Designing an Effective Non-Drug Treatment Program

Part 3 – Activating Osteoblasts for Bone Building

As we discussed in the first blog in this series, bone mass is maintained by balanced activity in osteoclasts which remove bone and osteoblasts that build it.  Aging is associated with a progressive increase in osteoclast bone removal and diminished osteoblast bone building and repair.  Over time, that diminishes bone density.  In the last post we discussed the relationship between inflammation and activation of osteoclasts resulting in accelerated bone loss.

The other piece of the bone loss is diminished bone repair and building by osteoblasts.  Two important factors result in this state.  The first is declining numbers of functioning osteoblasts.  As older osteoblasts die off their numbers must be constantly replenished by mesenchymal stem cell (MSCs) migration to bone.  MSCs originate from several sources but the majority come from bone marrow and fat tissue.  When attracted to injured or degenerating tissue, they have the unique ability to turn into new cells of that tissue which carry out repair.

Because MSCs can migrate to several types of tissue to initiate repair they need a “homing signal”.  This signal in bone is from bone morphogenic proteins (BMPs) which are secreted from the local remaining osteoblasts and the older osteoblasts called osteocytes that are imbedded deep in the bone tissue. 

As both of these cell populations diminish with age there is less homing signal for MSCs to migrate to specific bone sites.  This is further complicated by aging of bone marrow where fewer stem cells are being generated.  Regenerative therapy for large bone defects have used combinations of implants of unmineralized bone fibrous matrix combined with injections of BMPs and MSCs.  More recently, supplemental BMPs have become available which is more suited to broad areas of bone as occurs in osteoporosis.

Supplementation of BMPs increases homing of MSCs to the weakened bone.  This can be augmented by laser therapy of the weak bone site which increases the release of BMPs by the remaining osteoblasts and osteocytes.  Between supplementing with BMPs and increasing local production with laser, MSC attraction can be normalized even with age.

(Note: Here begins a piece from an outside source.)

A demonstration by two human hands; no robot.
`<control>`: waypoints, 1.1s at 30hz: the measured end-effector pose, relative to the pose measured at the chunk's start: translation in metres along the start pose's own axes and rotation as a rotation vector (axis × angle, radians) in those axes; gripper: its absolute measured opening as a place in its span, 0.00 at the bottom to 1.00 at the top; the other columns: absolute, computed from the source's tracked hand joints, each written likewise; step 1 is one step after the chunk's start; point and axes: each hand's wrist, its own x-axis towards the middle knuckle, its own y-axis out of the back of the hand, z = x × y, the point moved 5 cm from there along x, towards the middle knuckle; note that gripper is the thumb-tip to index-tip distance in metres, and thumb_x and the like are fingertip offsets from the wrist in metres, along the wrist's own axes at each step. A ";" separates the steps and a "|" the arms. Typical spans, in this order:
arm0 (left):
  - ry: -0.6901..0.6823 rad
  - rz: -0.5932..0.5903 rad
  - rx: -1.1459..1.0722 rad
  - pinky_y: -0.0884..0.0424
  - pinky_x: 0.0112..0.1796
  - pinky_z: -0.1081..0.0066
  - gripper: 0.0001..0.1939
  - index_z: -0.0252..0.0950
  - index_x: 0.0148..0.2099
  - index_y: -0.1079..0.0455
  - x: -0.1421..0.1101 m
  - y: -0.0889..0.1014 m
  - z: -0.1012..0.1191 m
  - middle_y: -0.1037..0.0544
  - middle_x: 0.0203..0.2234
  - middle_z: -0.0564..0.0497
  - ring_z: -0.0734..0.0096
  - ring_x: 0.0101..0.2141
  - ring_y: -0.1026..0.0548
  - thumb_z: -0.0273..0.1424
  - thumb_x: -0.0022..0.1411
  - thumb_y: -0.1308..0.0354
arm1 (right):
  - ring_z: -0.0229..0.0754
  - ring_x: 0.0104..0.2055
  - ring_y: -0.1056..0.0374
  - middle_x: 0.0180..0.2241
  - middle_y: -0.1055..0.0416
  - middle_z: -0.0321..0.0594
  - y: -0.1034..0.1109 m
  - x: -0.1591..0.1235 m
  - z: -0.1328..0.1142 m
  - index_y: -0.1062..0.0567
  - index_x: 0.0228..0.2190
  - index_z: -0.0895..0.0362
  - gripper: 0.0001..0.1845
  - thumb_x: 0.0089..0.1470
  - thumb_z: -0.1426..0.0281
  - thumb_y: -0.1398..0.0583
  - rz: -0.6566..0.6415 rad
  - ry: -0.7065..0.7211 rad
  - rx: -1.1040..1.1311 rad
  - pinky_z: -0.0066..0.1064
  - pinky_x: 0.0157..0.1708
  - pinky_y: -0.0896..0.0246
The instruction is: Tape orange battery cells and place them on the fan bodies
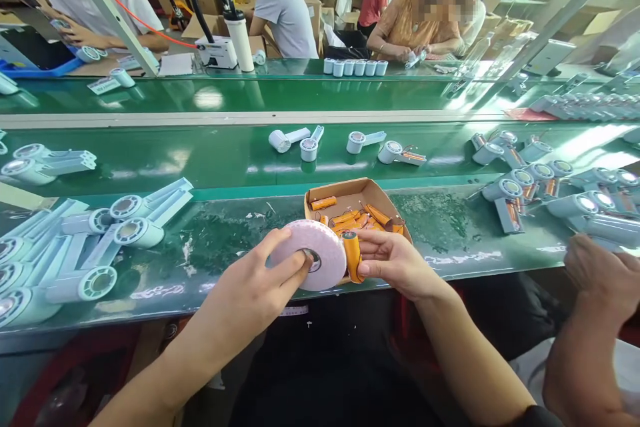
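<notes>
My left hand (pixel 265 280) grips a roll of pale pink-white tape (pixel 325 247), fingers over its face and into the core hole. In my right hand (pixel 400 260) is an orange cylindrical battery (pixel 353 259), held upright between thumb and fingers. The battery sits right at the roll's right edge; whether tape sticks to it I cannot tell. Just behind both hands stands an open cardboard box (pixel 345 193) with several orange batteries (pixel 376 215) and thin wires in it. My hands partly hide the box's near side.
Light-blue fan housings (pixel 140 230) are piled at left, with more housings (pixel 530 177) at right, some holding batteries. Several lie on the green conveyor belt (pixel 215 160). A co-worker's hand (pixel 600 273) is close on the right. People sit across the line.
</notes>
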 end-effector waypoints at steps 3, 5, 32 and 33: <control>-0.010 -0.031 0.046 0.22 0.60 0.59 0.16 0.35 0.49 0.20 0.008 -0.001 -0.001 0.20 0.44 0.48 0.54 0.63 0.30 0.16 0.68 0.44 | 0.55 0.47 0.16 0.44 0.14 0.45 -0.001 -0.005 -0.010 0.14 0.49 0.53 0.28 0.44 0.65 0.21 0.111 0.066 -0.184 0.48 0.50 0.17; 0.006 -0.036 0.044 0.24 0.63 0.54 0.16 0.36 0.50 0.20 0.014 0.000 -0.001 0.21 0.42 0.47 0.53 0.64 0.31 0.16 0.68 0.44 | 0.54 0.46 0.16 0.44 0.14 0.43 -0.004 -0.011 -0.010 0.14 0.48 0.51 0.26 0.46 0.66 0.22 0.265 0.170 -0.277 0.49 0.52 0.18; 0.388 -0.409 -0.154 0.34 0.65 0.51 0.23 0.37 0.69 0.31 0.299 -0.187 -0.093 0.27 0.64 0.37 0.48 0.65 0.33 0.34 0.76 0.47 | 0.53 0.43 0.16 0.45 0.14 0.45 0.150 -0.081 0.023 0.19 0.50 0.42 0.29 0.45 0.62 0.22 0.915 0.430 0.163 0.38 0.38 0.18; 0.397 -0.451 -0.145 0.31 0.62 0.50 0.22 0.37 0.67 0.29 0.326 -0.201 -0.096 0.26 0.62 0.36 0.47 0.63 0.30 0.35 0.75 0.45 | 0.55 0.44 0.16 0.45 0.14 0.46 0.153 -0.085 0.029 0.18 0.50 0.42 0.31 0.43 0.62 0.21 0.937 0.379 0.191 0.38 0.39 0.18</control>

That leaves another issue, the declining numbers of MSCs in bone marrow that are available to migrate to the osteoporotic sites.  Laser therapy comes in here again.(1, 2)  In addition to applying laser to the weakened bone to increase BMPs, the therapy applied to an area where it is easy to irradiate bone marrow such as along the shin increases MSC release.

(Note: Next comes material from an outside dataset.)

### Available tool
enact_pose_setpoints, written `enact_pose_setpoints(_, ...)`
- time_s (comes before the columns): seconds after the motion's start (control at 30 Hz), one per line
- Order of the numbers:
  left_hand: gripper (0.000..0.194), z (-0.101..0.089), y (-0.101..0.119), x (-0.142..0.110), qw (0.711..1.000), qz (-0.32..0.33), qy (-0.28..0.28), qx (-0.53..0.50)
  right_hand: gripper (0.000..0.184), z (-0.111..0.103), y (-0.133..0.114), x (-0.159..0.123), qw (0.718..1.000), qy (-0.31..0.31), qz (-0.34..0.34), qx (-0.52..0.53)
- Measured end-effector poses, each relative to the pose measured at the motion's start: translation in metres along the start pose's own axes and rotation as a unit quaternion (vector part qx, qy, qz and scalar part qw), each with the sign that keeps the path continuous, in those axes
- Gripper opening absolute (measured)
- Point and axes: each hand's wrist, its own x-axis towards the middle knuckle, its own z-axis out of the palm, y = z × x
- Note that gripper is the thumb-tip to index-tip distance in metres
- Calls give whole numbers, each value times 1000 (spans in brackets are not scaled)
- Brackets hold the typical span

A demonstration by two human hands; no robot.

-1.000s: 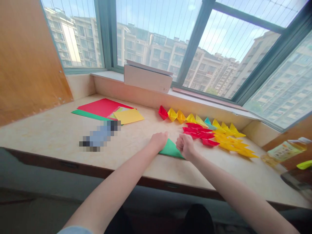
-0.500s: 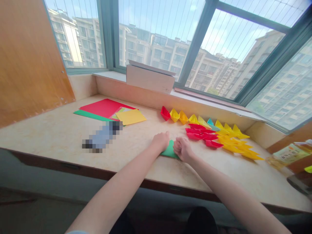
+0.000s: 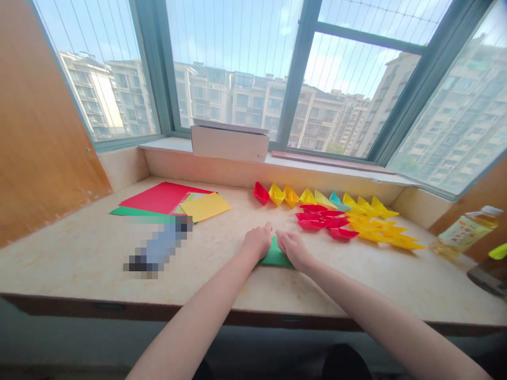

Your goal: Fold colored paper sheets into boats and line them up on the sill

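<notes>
A piece of green paper (image 3: 275, 257) lies on the tabletop near its front edge, between my two hands. My left hand (image 3: 257, 243) is closed at the paper's left side, fingers curled and thumb side up. On the right side, my right hand (image 3: 293, 249) is also closed, its fingers bent against the paper. Both hands cover parts of the sheet, so its full outline and folds are hidden. Just beyond my right hand stand several red folded paper boats (image 3: 312, 224).
Several yellow paper boats (image 3: 372, 229) stand at the right, with a blue one (image 3: 338, 201) behind. A bottle (image 3: 465, 232) is at the far right. Red sheets (image 3: 158, 195) and a yellow sheet (image 3: 206, 206) lie at the left, near a blurred-out object (image 3: 158, 248). A white box (image 3: 229, 142) rests on the sill.
The view has tilted up and shifted right, showing more of the bottle. Both hands stay at the green paper; the right hand's fingers have shifted slightly, and more of the paper shows.
</notes>
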Motion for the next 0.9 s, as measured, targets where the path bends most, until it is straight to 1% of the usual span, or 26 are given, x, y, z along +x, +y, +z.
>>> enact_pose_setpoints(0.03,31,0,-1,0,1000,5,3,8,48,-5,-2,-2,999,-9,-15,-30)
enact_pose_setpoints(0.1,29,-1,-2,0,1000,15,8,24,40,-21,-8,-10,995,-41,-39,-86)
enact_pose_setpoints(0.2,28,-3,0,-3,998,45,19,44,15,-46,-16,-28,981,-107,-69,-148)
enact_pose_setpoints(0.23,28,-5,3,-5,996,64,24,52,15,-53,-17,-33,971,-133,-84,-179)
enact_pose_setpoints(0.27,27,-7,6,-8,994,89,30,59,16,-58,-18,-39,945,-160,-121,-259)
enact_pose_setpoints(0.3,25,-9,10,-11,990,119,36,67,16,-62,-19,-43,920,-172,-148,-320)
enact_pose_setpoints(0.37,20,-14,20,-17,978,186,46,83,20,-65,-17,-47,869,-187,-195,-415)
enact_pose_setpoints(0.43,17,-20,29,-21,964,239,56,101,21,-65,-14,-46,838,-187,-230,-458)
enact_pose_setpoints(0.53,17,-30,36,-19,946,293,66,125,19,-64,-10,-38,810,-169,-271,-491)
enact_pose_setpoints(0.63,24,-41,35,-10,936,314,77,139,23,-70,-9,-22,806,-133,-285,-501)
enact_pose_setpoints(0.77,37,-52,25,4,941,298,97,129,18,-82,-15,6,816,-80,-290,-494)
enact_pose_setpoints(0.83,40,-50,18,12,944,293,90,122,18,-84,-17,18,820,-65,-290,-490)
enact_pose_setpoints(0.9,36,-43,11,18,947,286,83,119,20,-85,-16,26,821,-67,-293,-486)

There is yet another piece to the task of increasing osteoblast numbers and activity in bone repair, improving the function of some of the aging osteoblasts.  A share of the existing osteoblasts in osteoporotic bone function very poorly.  This is the result of the accumulation of poorly functioning mitochondria.

As we discussed in a prior blog, cells contain many mitochondria which convert dietary energy such as glucose to cell energy, ATP.  As mitochondria age they begin to function poorly producing high amounts of injurious free radicals and little ATP.  The poorly functioning ones are normally removed from the cell by autophagy, a process where they are incapsulated and dissolved by enzymes restoring normal cell function.  Unfortunately, autophagy declines with age allowing poorly functioning mitochondria to continue producing free radicals which injure the cell further.

Laser therapy, also called photobiomodulation, has also been shown to restore normal mitochondrial ATP production which is likely related to stimulating autophagy.(3)  It is a complementary therapy to the autophagy stimulating effect from supplementation of urolithin A we discussed in the last blog.

To summarize to this point, osteoclast bone destruction is elevated in osteoporosis the result of higher levels of inflammation associated with aging.  Addressing the sources of higher inflammation can help to slow osteoclast activity.  At the same time, diminished bone repair by osteoblasts requires stimulation.  Supplementation with bone morphogenic proteins (BMPs) to act as a homing signal to migrating stem cells is very helpful.  BMP levels can also be increased with laser therapy to the osteoporotic sites.  Laser therapy to an accessible site in bone marrow such as the shin increases stem cell release to migrate to osteoporotic bone to regenerate fully functioning osteoblasts.

We have discussed a lot in this series on osteoporosis and osteopenia.  It is always good to then summarize all of this and put it together in a step-by-step program.  That we will do in the last blog in this series.

1. Bayat M, Jalalifirouzkouhi A.  PRESENTING A METHOD TO IMPROVE BONE QUALITY THROUGH STIMULATION OF OSTEOPOROTIC MESENCHYMAL STEM CELLS BY LOW-LEVEL LASER THERAPY.  Photomed Laser Surg, 2017;35(11):622-628.
2. Yin et al.  LOW-LEVEL LASER EFFECT ON PROLIFERATION, MIGRATION, AND ANTIAPOPTOSIS OF MESENCHYMAL STEM CELLS.  Stem Cells Dev, 2017;26(10):762-775.
3. Hamblin M.  MECHANISMS AND MITOCHONDRIAL REDOX SIGNALING IN PHOTOBIOMODULATION.  Photochemistry and Photobiology, 2018;94:199–212.